Women’s rights and gender-quality advocacy group AWARE took to Facebook on Tuesday (3 August) to slam the new changes recently made on the Child Development Co-Saving Act (CDCA) as it disqualifies fathers from paid childcare leave and unpaid infant-care leave if their children are born out of wedlock.
“While AWARE welcomes most of the newly announced changes to the Child Development Co-Savings Act, one that gives us pause is the new policy disqualifying fathers from paid childcare leave and unpaid infant-care leave if their children are born from extramarital affairs,” said AWARE.
It added, “Mothers will still be eligible for leave (so as to not compromise to the children’s well-being), and the fathers will become eligible if they subsequently marry”.
The group was referring the latest amendments made on CDCA to particularly help retrenched parents and those of stillborn and adopted children, in order to encourage Singaporeans to have more children.
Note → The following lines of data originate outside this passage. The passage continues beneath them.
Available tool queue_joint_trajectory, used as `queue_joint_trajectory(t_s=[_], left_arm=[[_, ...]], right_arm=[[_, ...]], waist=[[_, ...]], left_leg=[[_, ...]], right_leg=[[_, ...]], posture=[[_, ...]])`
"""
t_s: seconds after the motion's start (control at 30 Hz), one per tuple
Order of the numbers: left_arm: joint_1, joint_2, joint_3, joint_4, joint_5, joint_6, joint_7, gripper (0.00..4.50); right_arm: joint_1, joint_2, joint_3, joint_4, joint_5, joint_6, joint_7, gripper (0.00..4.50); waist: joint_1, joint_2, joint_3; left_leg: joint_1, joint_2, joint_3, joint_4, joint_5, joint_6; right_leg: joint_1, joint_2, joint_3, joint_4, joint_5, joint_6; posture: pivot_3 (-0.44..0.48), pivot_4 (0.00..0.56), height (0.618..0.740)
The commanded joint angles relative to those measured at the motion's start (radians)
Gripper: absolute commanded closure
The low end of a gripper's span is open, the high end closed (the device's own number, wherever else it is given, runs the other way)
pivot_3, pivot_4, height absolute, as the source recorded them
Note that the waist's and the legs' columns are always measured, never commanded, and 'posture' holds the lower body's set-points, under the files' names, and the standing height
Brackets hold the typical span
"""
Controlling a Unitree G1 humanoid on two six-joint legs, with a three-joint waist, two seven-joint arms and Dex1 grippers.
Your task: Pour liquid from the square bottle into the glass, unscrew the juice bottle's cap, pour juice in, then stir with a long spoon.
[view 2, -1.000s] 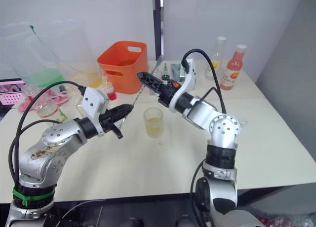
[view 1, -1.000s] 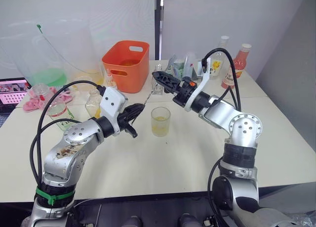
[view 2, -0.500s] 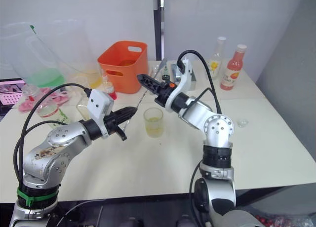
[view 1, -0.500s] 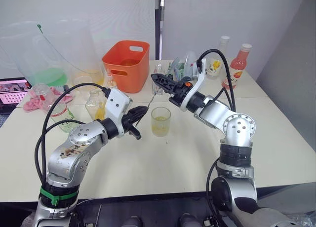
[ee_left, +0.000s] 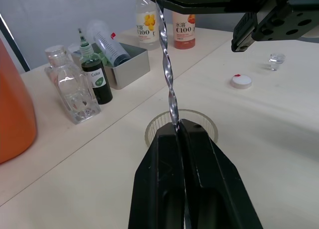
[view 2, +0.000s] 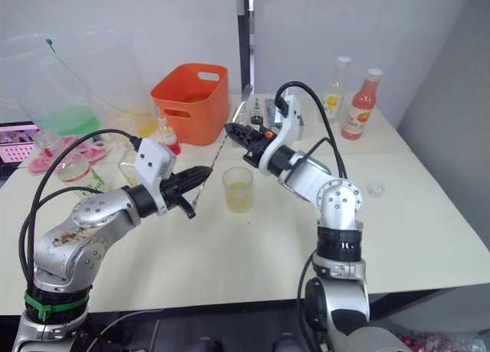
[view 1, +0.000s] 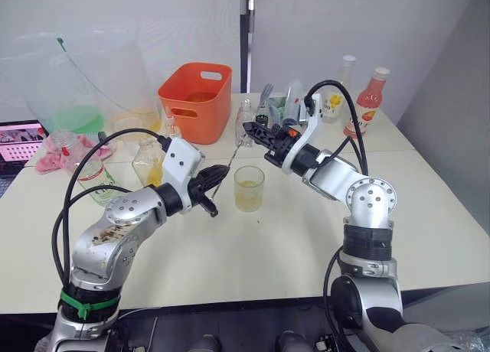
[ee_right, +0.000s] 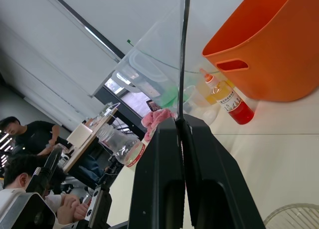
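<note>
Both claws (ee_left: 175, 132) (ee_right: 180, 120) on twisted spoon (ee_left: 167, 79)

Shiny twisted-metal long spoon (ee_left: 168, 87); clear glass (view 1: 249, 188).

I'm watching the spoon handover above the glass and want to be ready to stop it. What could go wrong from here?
Both grippers, left and right, pinch the thin twisted spoon at opposite ends, so uneven pulling may bend it or make it slip.

The spoon hangs just over the glass of yellow liquid; a drop or a low swing could tip the glass and spill.

The clear square bottle stands close behind and might get knocked.
</note>
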Motion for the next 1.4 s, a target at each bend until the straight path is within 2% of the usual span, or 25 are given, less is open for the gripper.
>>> queue_joint_trajectory(t_s=[0.03,0.1,0.27,0.43,0.57,0.7,0.83,1.4], left_arm=[[-0.008,0.018,0.024,-0.031,-0.019,-0.018,-0.024,4.50],[-0.009,0.014,0.038,-0.035,-0.035,-0.019,-0.029,4.50],[0.006,0.057,0.132,-0.024,-0.092,-0.036,-0.082,2.99],[0.050,0.121,0.258,-0.001,-0.181,-0.047,-0.165,1.18],[0.173,0.207,0.382,0.049,-0.250,-0.051,-0.296,0.03],[0.282,0.250,0.432,0.078,-0.259,-0.087,-0.363,0.03],[0.349,0.227,0.448,0.070,-0.304,-0.071,-0.361,0.03],[0.387,0.220,0.372,0.057,-0.266,-0.136,-0.315,0.03]], right_arm=[[-0.004,-0.021,0.005,-0.033,-0.024,-0.032,0.023,4.47],[-0.009,-0.030,-0.001,-0.029,-0.028,-0.038,0.032,4.47],[-0.039,-0.071,-0.033,-0.025,-0.019,-0.065,0.074,4.50],[-0.106,-0.123,-0.032,0.015,-0.047,-0.116,0.169,4.50],[-0.198,-0.190,-0.025,0.121,-0.114,-0.192,0.296,4.50],[-0.280,-0.259,0.016,0.205,-0.202,-0.254,0.407,4.50],[-0.287,-0.320,0.116,0.206,-0.314,-0.277,0.511,4.50],[-0.100,-0.285,0.248,0.054,-0.473,-0.291,0.559,4.50]], waist=[[0.000,0.000,0.000],[0.000,0.000,0.000],[0.000,0.000,0.000],[-0.006,0.000,0.000],[-0.017,0.000,0.000],[-0.020,0.000,0.000],[-0.015,0.000,0.000],[-0.005,0.000,0.000]], left_leg=[[0.000,0.000,0.000,0.000,0.000,0.000],[0.000,0.000,0.000,0.000,0.000,0.000],[-0.001,0.000,0.000,0.000,0.000,0.000],[-0.005,0.001,0.002,0.000,0.000,0.000],[-0.005,0.001,0.002,0.000,0.000,0.000],[-0.006,0.001,0.002,-0.001,0.000,0.000],[-0.006,0.001,0.003,-0.001,0.000,0.000],[-0.006,0.001,0.002,-0.001,0.000,0.000]], right_leg=[[0.000,0.000,0.000,0.000,0.000,0.000],[0.000,0.000,0.000,0.000,0.000,0.000],[0.000,0.000,0.000,0.000,0.000,0.000],[-0.008,0.000,0.001,0.002,0.000,0.000],[-0.008,0.000,0.001,0.001,0.000,-0.001],[-0.009,0.000,0.001,0.001,0.000,-0.001],[-0.009,0.000,0.001,0.001,0.000,-0.001],[-0.010,-0.001,0.002,0.001,0.001,-0.001]], posture=[[0.000,0.150,0.740],[0.000,0.150,0.740],[0.000,0.150,0.740],[0.000,0.150,0.740],[0.000,0.150,0.740],[0.000,0.150,0.740],[0.000,0.150,0.740],[0.000,0.150,0.740]])
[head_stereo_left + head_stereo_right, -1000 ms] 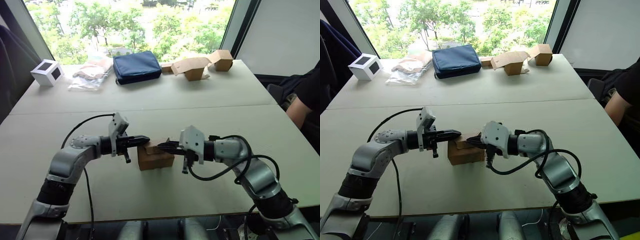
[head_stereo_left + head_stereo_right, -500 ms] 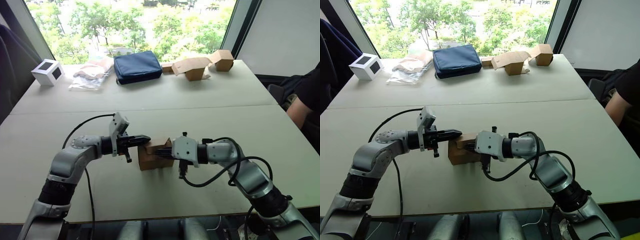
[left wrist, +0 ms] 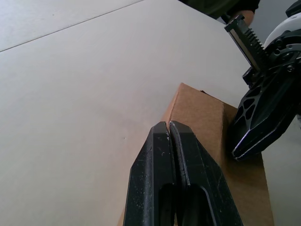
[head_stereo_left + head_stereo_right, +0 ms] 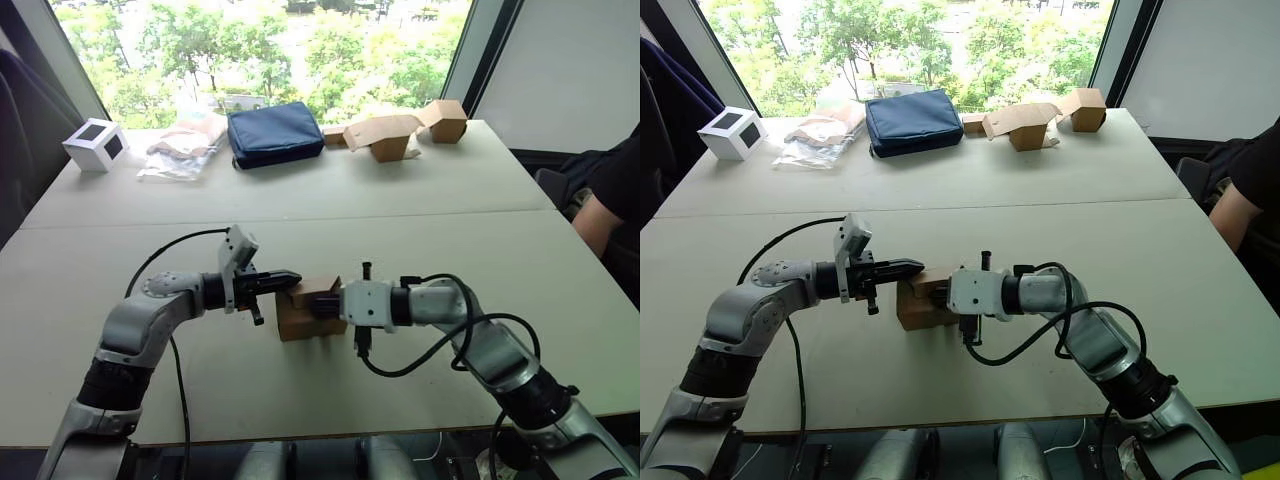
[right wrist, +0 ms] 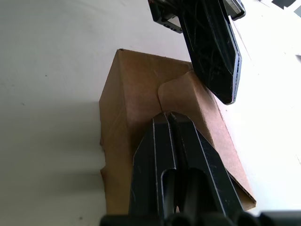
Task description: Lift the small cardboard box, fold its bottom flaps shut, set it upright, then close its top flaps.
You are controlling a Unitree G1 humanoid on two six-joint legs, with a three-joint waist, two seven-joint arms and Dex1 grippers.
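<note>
The small cardboard box (image 4: 305,308) stands on the near middle of the table (image 4: 400,215), between both grippers. The left gripper (image 4: 286,279) and the right gripper (image 4: 322,301) press closed fingertips, holding nothing, on the top flaps (image 5: 188,101). It seems light and stiff, easily dented; better to hold its side walls.

Left hand (image 3: 169,126): its two black fingers lie pressed together, tips over the top face of the small cardboard box (image 3: 207,117), which sits on the pale counter (image 3: 70,94). Right hand (image 3: 256,127): its black fingertip rests on the box top at the frame's right.
</note>
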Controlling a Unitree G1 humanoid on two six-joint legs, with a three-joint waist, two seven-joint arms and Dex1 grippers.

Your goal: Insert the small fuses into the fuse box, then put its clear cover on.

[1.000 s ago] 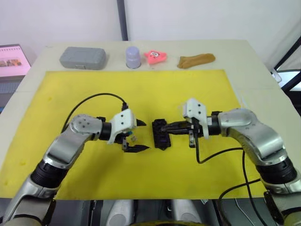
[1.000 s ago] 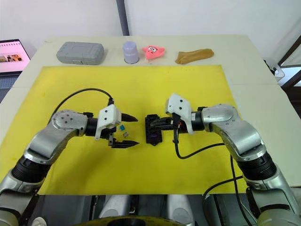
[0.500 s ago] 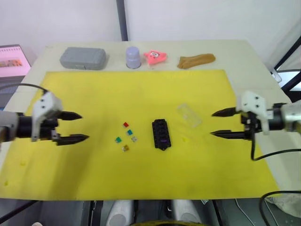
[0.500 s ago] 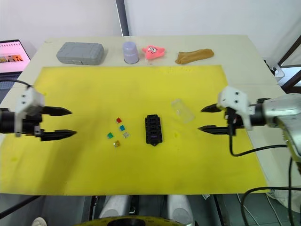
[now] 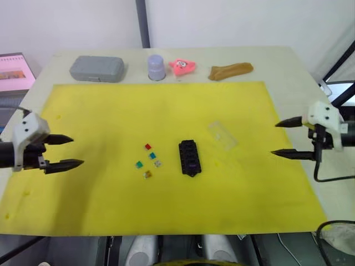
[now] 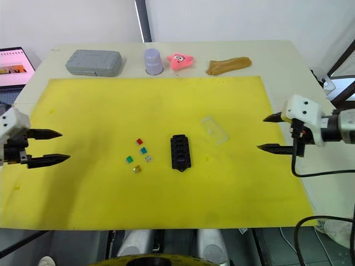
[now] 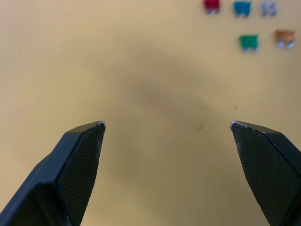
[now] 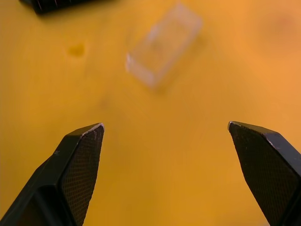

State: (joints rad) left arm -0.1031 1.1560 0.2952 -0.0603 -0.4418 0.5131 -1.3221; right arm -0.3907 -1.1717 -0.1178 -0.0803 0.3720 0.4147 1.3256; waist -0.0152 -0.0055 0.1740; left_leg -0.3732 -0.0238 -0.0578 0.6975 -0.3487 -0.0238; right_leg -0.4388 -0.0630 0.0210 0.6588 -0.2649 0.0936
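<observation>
Left eye view: fuse box (image 5: 189, 157) lies flat near the middle of the yellow mat (image 5: 111, 205), long axis running near to far, one purple fuse seated in it. Five small fuses (image 5: 148, 161) lie loose just left of the box — amber nearest, then green, grey, teal, red farthest. Left gripper (image 5: 62, 151) hovers well left of the box at the mat's edge, fingers spread wide, holding nothing. Right gripper (image 5: 285, 138) hangs well right of the box, equally wide open and empty. Clear cover (image 5: 222, 134) rests on the mat beyond and right of the box — apart from it. Far past the box, off the mat: grey case (image 5: 97, 68), lavender cup (image 5: 156, 67), pink toy (image 5: 183, 66), brown piece (image 5: 231, 71).
</observation>
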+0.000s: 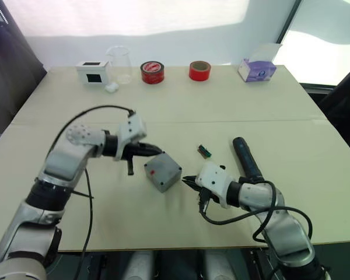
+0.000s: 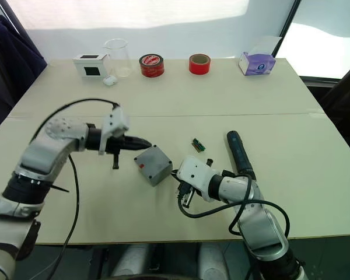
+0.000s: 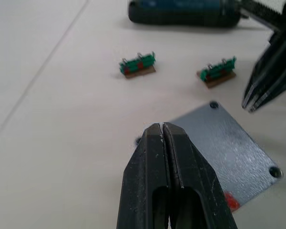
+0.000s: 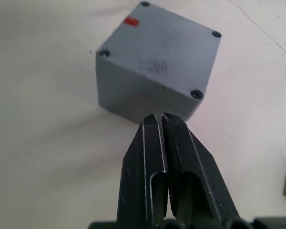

The changes was passed in Parliament on Monday (2 August).
Despite the positive benefits arising from the changes, the Act does support fathers, who are either wed or unwed, as they will be disqualified from paid childcare leave and unpaid infant-care leave if their children are born from extramarital affairs.
Minister of State for Social and Family Development Sun Xueling said in Parliament that it was not the intent of CDCA to permit this, as the desired social norm remains parenthood within marriage.
However, pregnant mothers will still continue to be entitled to these leave schemes so that the child’s well-being is not compromised, and the fathers will become eligible if they later marry.
Voicing its dissatisfaction towards the changes, AWARE pointed out that the first issue with the policy is that it does not seem to prioritise the best interest of the child, which is something policies supporting parenthood need to do.
“Studies have shown that greater paternal involvement tends to result in benefits such as fewer behavioural problems, lower risk of substance abuse later in life, and a more gender-equal model for the child,” it explained.
As such, AWARE stressed that children should not be punished just because “we disapprove of their fathers’ conduct”.
Another issue that the group has is with the Government’s reasoning that CDCA is the “desired social norm remains parenthood within marriage”.
The Government’s theory on this is that if they extend support to individuals who have extramarital affairs, it will lead to undesirable outcome of more affairs in the future with more children being born to unwed parents, AWARE said.
However, the group noted that there isn’t any data to support this theory, adding that extending benefits like equal maternity leave to unwed mothers has not resulted in an uptick in unwed parents anyway.
“Unwed people have children for a variety of reasons largely unrelated to the availability of benefits.
“The fact that this policy is only directed at fathers, too, reinforces the idea that, no matter what, mothers hold the primary responsibility of parenting,” said AWARE.
The group also mentioned about PAP Women’s Wing and Young PAP recommendations last week for gender equality as it emphasised the importance of “promoting more equal sharing of the caregiving responsibilities between men and women”.
To this, AWARE questioned: “Is this moralistic policy going to undermine the more important signal to society that childcare needs to involve all genders?”
Lastly, the group also expressed that since there is already a societal stigma around extramarital affairs, this policy will possibly cause many unmarried fathers to not even claim childcare and infant-care leave if they have an illegitimate child.
“We suspect that the misuse of benefits that this policy seeks to address is unlikely to happen in the first place. Let’s keep our eyes on the most critical challenges facing society at large,” it concluded.